Here's a quote from a recent article about the MultiAir system,

"In short, an engine equipped with Fiat MultiAir technology is more powerful, more responsive across the entire engine speed range, uses considerably less fuel, and reduces all types of exhaust emissions by a substantial amount. It will also assist in enabling Fiat to maintain its lead in low emissions and low fuel consumption technology, which has seen Fiat crowned for the past two years as the number one car maker for the lowest range-wide CO2 emissions."

Thursday, March 5, 2009

Rear Suspension Update

Here are a few images of the newly designed rear suspension. The first photo show the old suspension, which I've posted on before both here and on the Vehicle Build page. The second is the updated suspension, which you will see is a more complete and accurate representation of what is actually going to be used in the Rally Fighter, whereas the previous version was a "quick" mock up.

Previous Suspension

New Suspension

After taking a look at the images, you can see that the new suspension has control arms complete with poly bushings, functional rod ends, and the rear end is the actual rear end complete with rotors, disc brakes etc. versus the previous rear axle which was just a tube with a mock up center section. You can also see that we will have a much stronger triangulated upper arm.

More to come on the development of the rear suspension, and not just with images, but a cool new way we will be keeping you up to date but you'll have to stay tuned...

Tuesday, March 3, 2009

Everything You Want and Nothing You Don't Need...Or Not

Here is an article from the New York Times detailing a common marketing practice amongst big automakers.

If you've ever been in the market for a new car, you know that more often than not, to get that one or two options you really want, you have to purchase some bundle of options, thus backing you into a corner of significant cost increase. They usually include things that have nothing to do with each other and give the package names like the "Sun and Sound" package for example, as in a car I once purchased. Initially, I just wanted just the rear spoiler, but had to purchase the "Sun and Sound" package to get it, which included the upgraded stereo system (which gave you 7-way speakers instead of 6, and an upgraded sound system), and a sun roof in addition to the spoiler. Although I grew to like the sunroof, I could have lived without it, and I replaced the speakers and stereo system anyway as planned, so the added couple grand could have been spent elsewhere.

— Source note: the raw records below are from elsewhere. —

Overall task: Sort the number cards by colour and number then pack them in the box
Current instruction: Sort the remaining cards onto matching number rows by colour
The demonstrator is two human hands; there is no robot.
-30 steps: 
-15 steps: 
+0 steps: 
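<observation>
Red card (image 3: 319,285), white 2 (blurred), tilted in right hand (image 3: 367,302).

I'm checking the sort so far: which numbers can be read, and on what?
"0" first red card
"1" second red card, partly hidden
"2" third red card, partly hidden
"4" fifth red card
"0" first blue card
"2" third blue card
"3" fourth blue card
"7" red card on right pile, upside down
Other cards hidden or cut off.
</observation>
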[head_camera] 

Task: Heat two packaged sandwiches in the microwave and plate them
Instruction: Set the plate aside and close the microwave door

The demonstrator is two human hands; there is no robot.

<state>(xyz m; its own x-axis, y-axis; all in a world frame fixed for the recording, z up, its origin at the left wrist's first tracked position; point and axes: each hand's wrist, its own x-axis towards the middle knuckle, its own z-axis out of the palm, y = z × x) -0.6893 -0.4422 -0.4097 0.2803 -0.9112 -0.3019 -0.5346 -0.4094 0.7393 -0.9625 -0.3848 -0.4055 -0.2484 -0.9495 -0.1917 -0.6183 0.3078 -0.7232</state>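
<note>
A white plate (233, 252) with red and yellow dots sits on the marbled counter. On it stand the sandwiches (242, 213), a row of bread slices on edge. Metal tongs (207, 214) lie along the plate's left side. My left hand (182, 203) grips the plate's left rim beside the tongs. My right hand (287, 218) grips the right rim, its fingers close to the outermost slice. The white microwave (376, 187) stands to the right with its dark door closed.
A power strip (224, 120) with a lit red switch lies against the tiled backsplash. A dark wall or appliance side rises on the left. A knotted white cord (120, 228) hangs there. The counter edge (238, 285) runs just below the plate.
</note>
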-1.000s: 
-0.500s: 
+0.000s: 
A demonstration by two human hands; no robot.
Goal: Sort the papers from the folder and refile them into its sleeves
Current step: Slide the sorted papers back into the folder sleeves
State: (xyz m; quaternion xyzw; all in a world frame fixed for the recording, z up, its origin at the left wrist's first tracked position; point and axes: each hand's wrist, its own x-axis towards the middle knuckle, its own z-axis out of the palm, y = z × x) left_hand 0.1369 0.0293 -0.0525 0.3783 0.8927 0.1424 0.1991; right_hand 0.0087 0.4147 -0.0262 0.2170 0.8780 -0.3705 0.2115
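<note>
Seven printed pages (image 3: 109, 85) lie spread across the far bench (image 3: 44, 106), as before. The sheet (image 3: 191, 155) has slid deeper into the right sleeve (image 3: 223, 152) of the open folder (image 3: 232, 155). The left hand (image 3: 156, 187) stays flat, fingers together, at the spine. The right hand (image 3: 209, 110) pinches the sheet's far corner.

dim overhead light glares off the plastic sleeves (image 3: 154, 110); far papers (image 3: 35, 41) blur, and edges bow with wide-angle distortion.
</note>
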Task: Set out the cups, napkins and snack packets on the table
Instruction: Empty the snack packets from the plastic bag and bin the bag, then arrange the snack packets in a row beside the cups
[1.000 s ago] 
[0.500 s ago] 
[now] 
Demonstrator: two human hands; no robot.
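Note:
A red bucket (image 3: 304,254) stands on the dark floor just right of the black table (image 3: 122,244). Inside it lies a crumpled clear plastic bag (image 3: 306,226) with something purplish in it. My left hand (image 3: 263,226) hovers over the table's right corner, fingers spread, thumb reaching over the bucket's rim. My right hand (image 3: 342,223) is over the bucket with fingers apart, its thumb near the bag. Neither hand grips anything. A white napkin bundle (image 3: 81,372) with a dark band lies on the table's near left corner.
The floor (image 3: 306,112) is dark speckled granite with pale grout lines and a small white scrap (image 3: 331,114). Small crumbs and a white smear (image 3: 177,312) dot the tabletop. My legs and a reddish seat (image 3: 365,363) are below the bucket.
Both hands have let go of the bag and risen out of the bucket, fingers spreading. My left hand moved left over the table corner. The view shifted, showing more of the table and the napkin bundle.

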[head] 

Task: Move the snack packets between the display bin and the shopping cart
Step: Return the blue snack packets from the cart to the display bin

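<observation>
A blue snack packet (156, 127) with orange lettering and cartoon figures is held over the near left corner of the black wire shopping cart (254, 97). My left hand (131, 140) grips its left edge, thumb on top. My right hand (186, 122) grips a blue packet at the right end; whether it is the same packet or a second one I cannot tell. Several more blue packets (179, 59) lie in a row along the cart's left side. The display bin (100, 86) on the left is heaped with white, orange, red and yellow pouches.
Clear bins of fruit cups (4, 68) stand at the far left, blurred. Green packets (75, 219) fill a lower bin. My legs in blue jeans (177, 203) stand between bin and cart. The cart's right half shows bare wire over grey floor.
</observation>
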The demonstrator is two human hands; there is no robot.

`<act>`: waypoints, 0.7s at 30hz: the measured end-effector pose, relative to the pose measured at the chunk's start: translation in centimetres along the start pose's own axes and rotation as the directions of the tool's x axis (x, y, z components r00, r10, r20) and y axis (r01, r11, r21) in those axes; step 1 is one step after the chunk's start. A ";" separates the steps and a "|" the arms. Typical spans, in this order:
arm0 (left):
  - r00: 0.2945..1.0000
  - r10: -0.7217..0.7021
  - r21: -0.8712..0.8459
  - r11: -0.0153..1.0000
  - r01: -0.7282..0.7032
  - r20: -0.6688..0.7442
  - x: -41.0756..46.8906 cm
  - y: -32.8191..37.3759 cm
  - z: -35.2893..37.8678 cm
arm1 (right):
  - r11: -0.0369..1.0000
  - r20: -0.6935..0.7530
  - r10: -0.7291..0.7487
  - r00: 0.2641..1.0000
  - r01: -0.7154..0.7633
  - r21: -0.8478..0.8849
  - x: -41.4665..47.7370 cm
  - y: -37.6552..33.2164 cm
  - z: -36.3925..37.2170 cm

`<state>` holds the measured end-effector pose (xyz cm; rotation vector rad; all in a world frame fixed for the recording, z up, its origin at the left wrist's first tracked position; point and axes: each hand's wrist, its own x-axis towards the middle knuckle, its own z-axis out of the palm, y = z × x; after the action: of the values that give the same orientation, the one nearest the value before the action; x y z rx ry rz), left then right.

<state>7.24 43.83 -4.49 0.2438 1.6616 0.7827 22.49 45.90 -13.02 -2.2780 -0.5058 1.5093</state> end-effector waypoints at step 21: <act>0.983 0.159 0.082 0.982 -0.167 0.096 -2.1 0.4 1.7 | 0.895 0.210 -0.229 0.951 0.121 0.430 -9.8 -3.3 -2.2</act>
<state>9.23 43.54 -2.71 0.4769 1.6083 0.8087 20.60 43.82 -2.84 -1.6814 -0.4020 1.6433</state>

And that doesn't even consider more crucial things like such safety features as ABS, Traction Control or Side Airbags. Whether it be bundling expendable things like sunroofs and stereos or more crucial options such as the safety related systems I mentioned, this practice is absolutely egregious and at the heart of what's wrong with present day automanufacturing. We plan to put an end to it and bring auto manufacturing back to what was once good about the industry in the days of Henry Ford:

Giving the customer everything they need, and nothing they don't want and pricing it accordingly.